=== Supplied material ===

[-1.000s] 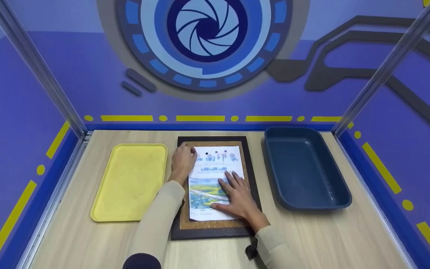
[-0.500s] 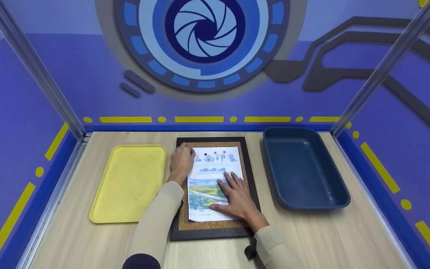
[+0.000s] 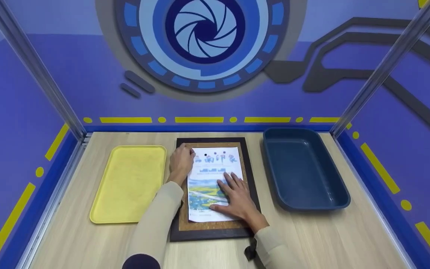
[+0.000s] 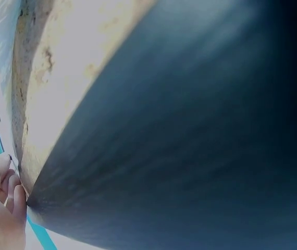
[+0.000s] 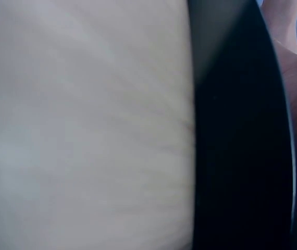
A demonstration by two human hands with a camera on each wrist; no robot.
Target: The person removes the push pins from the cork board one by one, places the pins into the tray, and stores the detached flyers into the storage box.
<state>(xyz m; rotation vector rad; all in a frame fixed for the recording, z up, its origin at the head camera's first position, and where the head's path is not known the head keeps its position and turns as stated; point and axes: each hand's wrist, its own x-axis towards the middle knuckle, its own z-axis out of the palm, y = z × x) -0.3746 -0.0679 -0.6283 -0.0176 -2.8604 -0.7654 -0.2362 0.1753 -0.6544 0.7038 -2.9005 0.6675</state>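
Note:
A printed sheet (image 3: 209, 175) with a landscape picture lies on a cork board (image 3: 215, 226) in a dark frame (image 3: 254, 179) at the middle of the table. My right hand (image 3: 235, 196) lies flat on the sheet's lower right part, fingers spread and straight. At the sheet's upper left corner my left hand (image 3: 182, 160) has its fingers curled, with the fingertips at the paper's edge; whether it pinches a pin there I cannot tell. Two small dark pins (image 3: 205, 153) sit near the sheet's top edge. The wrist views are blurred close-ups of the frame edge (image 4: 190, 130) and table (image 5: 86, 125).
A yellow tray (image 3: 129, 183) lies left of the board, and a dark blue bin (image 3: 304, 168) stands to its right. Purple walls with metal posts (image 3: 32, 67) close in the table on three sides. Bare wood runs along the front edge.

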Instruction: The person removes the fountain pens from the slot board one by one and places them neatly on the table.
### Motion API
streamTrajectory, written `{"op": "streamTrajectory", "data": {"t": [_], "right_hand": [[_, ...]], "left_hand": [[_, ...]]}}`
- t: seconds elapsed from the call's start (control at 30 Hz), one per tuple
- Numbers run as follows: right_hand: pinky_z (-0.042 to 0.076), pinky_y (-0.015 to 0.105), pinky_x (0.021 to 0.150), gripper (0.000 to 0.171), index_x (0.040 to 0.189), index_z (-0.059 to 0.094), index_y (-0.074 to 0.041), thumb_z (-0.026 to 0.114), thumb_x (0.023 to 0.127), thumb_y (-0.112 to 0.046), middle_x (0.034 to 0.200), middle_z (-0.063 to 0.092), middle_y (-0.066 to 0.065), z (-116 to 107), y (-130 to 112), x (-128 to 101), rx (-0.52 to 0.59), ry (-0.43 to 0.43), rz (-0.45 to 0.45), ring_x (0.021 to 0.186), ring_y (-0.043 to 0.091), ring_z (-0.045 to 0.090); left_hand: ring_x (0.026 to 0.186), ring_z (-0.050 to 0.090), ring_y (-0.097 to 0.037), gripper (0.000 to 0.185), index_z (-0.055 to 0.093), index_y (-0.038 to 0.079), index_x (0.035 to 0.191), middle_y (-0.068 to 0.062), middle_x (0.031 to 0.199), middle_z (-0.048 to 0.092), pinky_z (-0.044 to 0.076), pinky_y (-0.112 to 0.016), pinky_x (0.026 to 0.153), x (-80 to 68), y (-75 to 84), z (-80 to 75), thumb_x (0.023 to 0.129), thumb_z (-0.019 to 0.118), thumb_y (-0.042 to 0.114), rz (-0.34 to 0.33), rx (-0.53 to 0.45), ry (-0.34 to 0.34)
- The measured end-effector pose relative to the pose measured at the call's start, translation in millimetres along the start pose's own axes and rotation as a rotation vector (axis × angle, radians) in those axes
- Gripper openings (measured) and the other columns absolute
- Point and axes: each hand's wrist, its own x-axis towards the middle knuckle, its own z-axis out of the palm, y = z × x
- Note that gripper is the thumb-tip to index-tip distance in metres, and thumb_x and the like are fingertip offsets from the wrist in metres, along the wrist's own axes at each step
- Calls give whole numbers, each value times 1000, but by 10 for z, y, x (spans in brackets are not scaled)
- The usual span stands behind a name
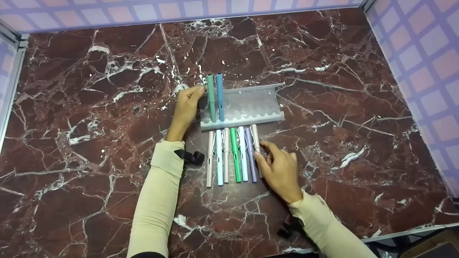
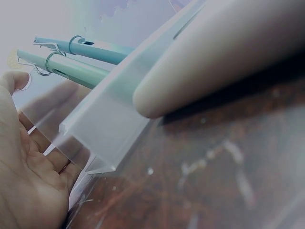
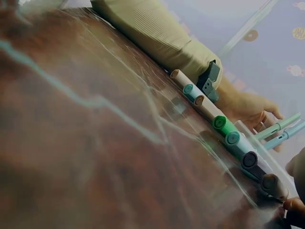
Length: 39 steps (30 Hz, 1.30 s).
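Head view: the left hand (image 1: 186, 105) rests against the left end of a translucent pen rack (image 1: 251, 104) on the marble surface (image 1: 89, 107), its grip loose, fingers straight along the rack's edge and closed round nothing. Two pens, a green pen (image 1: 211, 98) and a blue pen (image 1: 219, 97), lean in the rack's leftmost slots. In front of the rack lies a row of six pens (image 1: 233, 156), side by side. The right hand (image 1: 279, 168) sits at the row's right end, thumb and fingers pinching the beige pen (image 1: 256, 143), whose lower half is hidden behind the hand.

The left wrist view is blurred and mostly blocked by a pale rounded shape close to the lens; only the palm, the rack's corner and the two pen caps show. In the right wrist view the pens are seen end-on, and the fingers are cut off at the lower right corner.
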Motion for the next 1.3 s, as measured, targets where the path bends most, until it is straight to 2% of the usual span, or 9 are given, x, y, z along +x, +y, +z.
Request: {"op": "streamTrajectory", "data": {"t": [0.1, 0.23, 0.47, 0.6, 0.73, 0.9, 1.1, 1.17, 1.3], "right_hand": [[31, 35, 67, 36, 119, 70, -12, 71, 92, -37, 57, 48, -9, 29, -8, 28, 13, 8, -8, 53, 14, 44], [33, 34, 66, 32, 115, 71, -11, 70, 93, -34, 57, 51, -8, 24, 3, 52, 36, 22, -21, 52, 12, 44], [44, 22, 48, 21, 110, 70, -1, 70, 93, -14, 71, 64, 1, -155, -33, 333, 197, -24, -85, 55, 10, 51], [52, 27, 60, 18, 107, 71, 0, 72, 91, -10, 83, 69, 8, -201, -156, 656, 179, -56, -167, 67, 18, 60], [58, 33, 75, 25, 113, 68, 2, 71, 93, -12, 97, 71, 14, -132, -324, 963, 177, -162, -186, 82, 23, 67], [57, 35, 89, 36, 123, 63, 4, 71, 93, -13, 113, 70, 17, 13, -516, 1242, 246, -291, -112, 98, 26, 68], [57, 30, 89, 46, 132, 60, -1, 74, 91, -16, 117, 71, 14, 169, -656, 1424, 341, -422, 39, 101, 23, 69], [58, 29, 86, 43, 130, 62, -1, 74, 91, -16, 113, 72, 13, 222, -670, 1443, 358, -449, 54, 98, 23, 70], [58, 28, 80, 22, 111, 71, -3, 72, 93, -15, 101, 74, 10, 295, -697, 1435, 350, -462, 44, 89, 20, 69]], "left_hand": [[49, 48, -15, 32, 71, 7, 77, -17, 65, 59, 42, -21, 44, -2, -7, -6, 99, 48, 6, 3, 11, -3], [50, 47, -16, 32, 72, 6, 77, -19, 63, 56, 42, -22, 46, -6, -8, -6, 99, 48, 6, 24, 30, 4], [50, 47, -17, 31, 72, 2, 80, -17, 63, 57, 41, -22, 46, -4, 9, -8, 100, 49, 7, 15, 35, 3], [50, 47, -16, 31, 73, 0, 84, -17, 63, 57, 40, -21, 45, 0, 12, -16, 101, 49, 8, 3, 50, 0], [49, 48, -16, 30, 73, -5, 90, -19, 64, 58, 39, -21, 42, -9, 5, -25, 101, 49, 9, -8, 64, -2], [49, 48, -15, 30, 72, -8, 94, -14, 63, 58, 40, -20, 43, -11, 2, -16, 101, 49, 9, -19, 60, 4], [50, 48, -15, 30, 73, -4, 89, -12, 63, 57, 40, -20, 44, -12, 0, -1, 100, 50, 11, -29, 44, 16], [50, 48, -16, 30, 73, -1, 85, -14, 62, 56, 39, -20, 44, -11, -2, 0, 100, 50, 12, -29, 39, 16], [50, 48, -15, 29, 73, 1, 84, -15, 63, 56, 40, -20, 44, -14, 7, -4, 99, 51, 12, -26, 43, 18]]}}
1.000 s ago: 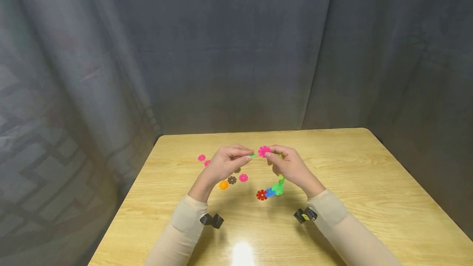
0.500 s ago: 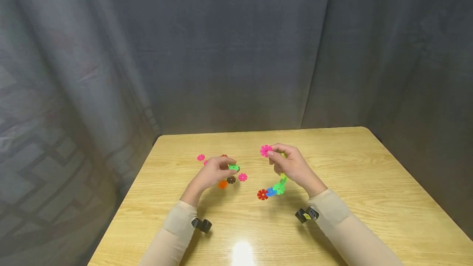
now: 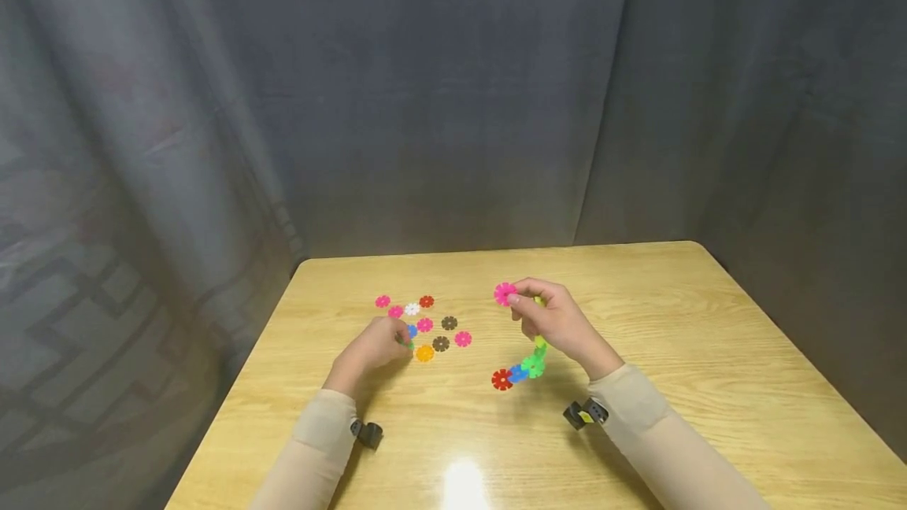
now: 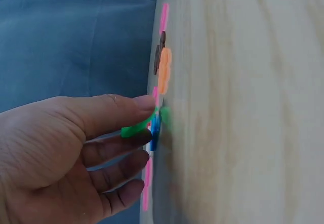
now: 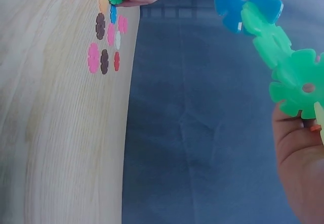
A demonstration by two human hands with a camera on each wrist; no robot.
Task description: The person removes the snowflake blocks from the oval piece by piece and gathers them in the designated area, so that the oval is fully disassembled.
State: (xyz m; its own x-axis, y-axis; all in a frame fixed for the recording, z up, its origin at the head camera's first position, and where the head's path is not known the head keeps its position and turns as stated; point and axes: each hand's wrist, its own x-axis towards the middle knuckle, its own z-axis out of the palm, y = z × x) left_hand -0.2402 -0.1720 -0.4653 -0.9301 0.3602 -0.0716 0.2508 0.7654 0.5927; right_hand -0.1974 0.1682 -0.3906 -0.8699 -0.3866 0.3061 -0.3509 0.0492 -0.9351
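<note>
My left hand (image 3: 373, 343) is low over the table at the left and pinches a green interlocking disc (image 4: 136, 128) between thumb and fingers. A blue disc (image 4: 155, 133) lies right at those fingertips, and an orange disc (image 3: 424, 353) lies to their right. Raised over the middle, my right hand (image 3: 560, 319) pinches a pink notched disc (image 3: 504, 293). From that hand hangs a linked chain of discs, with yellow pieces, a green disc (image 3: 533, 367), a blue disc (image 3: 518, 373) and a red disc (image 3: 501, 380) at its end. The fingers hide part of the chain.
Loose discs lie flat in a group at the left: several pink ones (image 3: 463, 338), two brown ones (image 3: 441, 344), a white one (image 3: 412, 309) and a red one (image 3: 427, 301). A grey curtain (image 3: 453, 101) hangs behind the wooden table (image 3: 638, 297).
My left hand has moved left and down from beside the pink disc to the loose discs, carrying the green disc. The right hand stays almost in place with the chain.
</note>
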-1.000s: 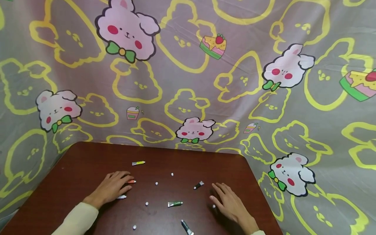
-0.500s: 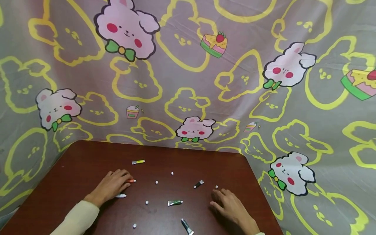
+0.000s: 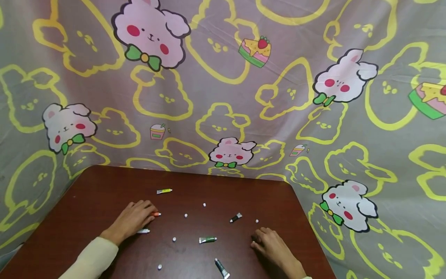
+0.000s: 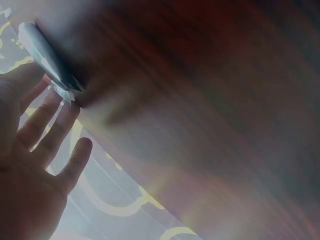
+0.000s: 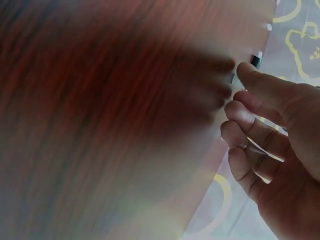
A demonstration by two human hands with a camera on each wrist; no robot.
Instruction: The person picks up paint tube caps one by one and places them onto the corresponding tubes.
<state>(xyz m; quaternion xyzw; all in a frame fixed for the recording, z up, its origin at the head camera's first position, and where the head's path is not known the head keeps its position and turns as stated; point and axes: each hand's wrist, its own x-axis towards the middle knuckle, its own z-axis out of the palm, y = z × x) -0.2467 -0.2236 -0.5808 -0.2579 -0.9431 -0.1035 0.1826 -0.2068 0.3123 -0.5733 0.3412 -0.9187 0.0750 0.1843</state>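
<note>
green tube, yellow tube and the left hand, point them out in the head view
green tube (image 3: 208, 240), head view, middle of its body
yellow tube (image 3: 164, 191), head view, middle of its body
left hand (image 3: 132, 219), head view, back of the hand

Paint tubes, small, lying on the counter (image 3: 104, 186): six counted.
- yellow-tipped tube (image 3: 164, 191), toward the far edge: one.
- orange-tipped tube (image 3: 156, 214), partly under a hand: one.
- white tube (image 3: 143, 231), partly under the same hand: one.
- black tube with silver end (image 3: 235, 218), mid-counter: one.
- green tube (image 3: 207, 240), mid-counter: one.
- dark tube with silver end (image 3: 221, 268), at the near edge: one.

Loose white caps on the counter: six counted, at (image 3: 204, 204), (image 3: 186, 215), (image 3: 257, 221), (image 3: 174, 240), (image 3: 160, 267) and one at the fingertips (image 3: 253, 243).

Hands resting on the counter: two, the left hand (image 3: 131, 219) and the right hand (image 3: 273, 245).

Printed fabric backdrop (image 3: 223, 77) behind the counter: one.
</note>
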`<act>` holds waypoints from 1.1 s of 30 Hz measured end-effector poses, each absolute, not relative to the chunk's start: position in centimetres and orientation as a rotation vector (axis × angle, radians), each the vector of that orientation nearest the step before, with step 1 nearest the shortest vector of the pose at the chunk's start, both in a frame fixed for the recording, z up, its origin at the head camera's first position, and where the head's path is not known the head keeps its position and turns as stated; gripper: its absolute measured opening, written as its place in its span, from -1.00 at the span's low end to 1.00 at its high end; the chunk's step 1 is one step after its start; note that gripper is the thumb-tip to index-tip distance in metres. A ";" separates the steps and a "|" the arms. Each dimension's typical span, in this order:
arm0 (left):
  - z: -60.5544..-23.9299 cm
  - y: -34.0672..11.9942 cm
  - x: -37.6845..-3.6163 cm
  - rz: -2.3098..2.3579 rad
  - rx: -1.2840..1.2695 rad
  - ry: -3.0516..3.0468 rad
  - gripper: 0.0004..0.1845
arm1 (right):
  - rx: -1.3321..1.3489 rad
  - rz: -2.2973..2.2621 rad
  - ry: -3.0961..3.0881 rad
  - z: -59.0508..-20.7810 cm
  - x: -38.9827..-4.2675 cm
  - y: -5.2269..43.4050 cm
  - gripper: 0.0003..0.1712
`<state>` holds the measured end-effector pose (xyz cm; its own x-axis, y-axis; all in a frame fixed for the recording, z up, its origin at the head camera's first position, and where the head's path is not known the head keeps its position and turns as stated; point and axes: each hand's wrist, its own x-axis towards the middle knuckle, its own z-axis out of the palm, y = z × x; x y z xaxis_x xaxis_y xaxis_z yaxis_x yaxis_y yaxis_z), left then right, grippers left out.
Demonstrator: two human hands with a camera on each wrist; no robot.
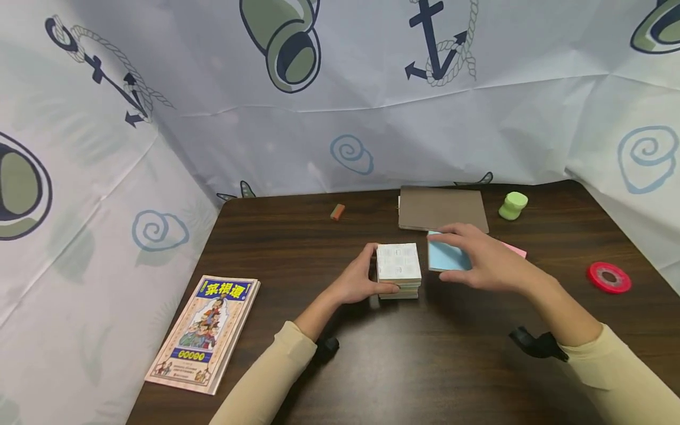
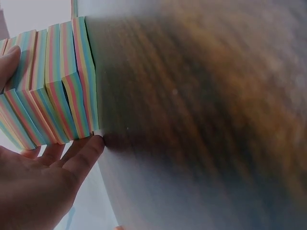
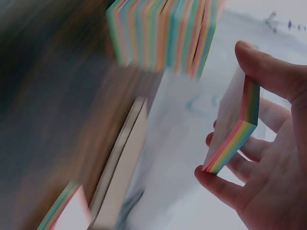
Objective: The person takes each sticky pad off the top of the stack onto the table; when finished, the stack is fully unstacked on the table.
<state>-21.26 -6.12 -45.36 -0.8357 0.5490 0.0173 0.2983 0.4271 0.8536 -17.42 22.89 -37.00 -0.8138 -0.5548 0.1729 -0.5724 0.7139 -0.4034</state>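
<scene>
one stack [image 1: 398, 262] of square pads stands on the dark table [image 1: 297, 248], a little right of the middle, and the left hand [image 1: 361, 280] grips it, thumb across the near side, fingers along the left. the top is white with a faint print; the sides, seen close from the left wrist, are striped in pink, yellow, green and blue, and the layers sit slightly uneven.

just right of the stack, apart from it, the right hand [image 1: 486, 260] pinches a blue pad [image 1: 446, 255] between thumb and fingers, off the table. its edge is striped too, as the right wrist view shows. a pink pad [image 1: 514, 249] lies just beyond that hand, partly hidden by it.

farther back is a brown notebook [image 1: 442, 208], lying flat, with a green tub [image 1: 513, 206], narrow at the waist, to its right. a red ring [image 1: 609, 277] lies at the far right, well apart from the hands. a small eraser [image 1: 337, 212] sits toward the far edge, left of the notebook. on the near left lies a book [image 1: 204, 333] with a bright illustrated cover. behind everything hangs a pale cloth [image 1: 212, 153] printed with anchors and swirls.
</scene>
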 end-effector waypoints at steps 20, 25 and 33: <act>-45.4 -6.1 -21.4 1.345 0.732 2.432 -0.08 | 0.434 0.573 -3.110 -44.5 -14.5 38.8 -0.12; -45.4 -6.2 -21.3 1.338 0.719 2.432 -0.07 | 0.418 0.575 -3.177 -45.1 -15.2 39.1 -0.08; -45.5 -6.2 -21.3 1.327 0.716 2.447 -0.08 | 0.430 0.585 -3.221 -45.0 -15.5 39.1 -0.05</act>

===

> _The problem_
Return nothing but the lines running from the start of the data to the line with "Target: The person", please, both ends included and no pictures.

> _The answer_
[-1.000s] 
[-0.500s] 
[+0.000s] 
[+0.000s] 
[+0.000s] 
A demonstration by two human hands with a camera on each wrist; no robot.
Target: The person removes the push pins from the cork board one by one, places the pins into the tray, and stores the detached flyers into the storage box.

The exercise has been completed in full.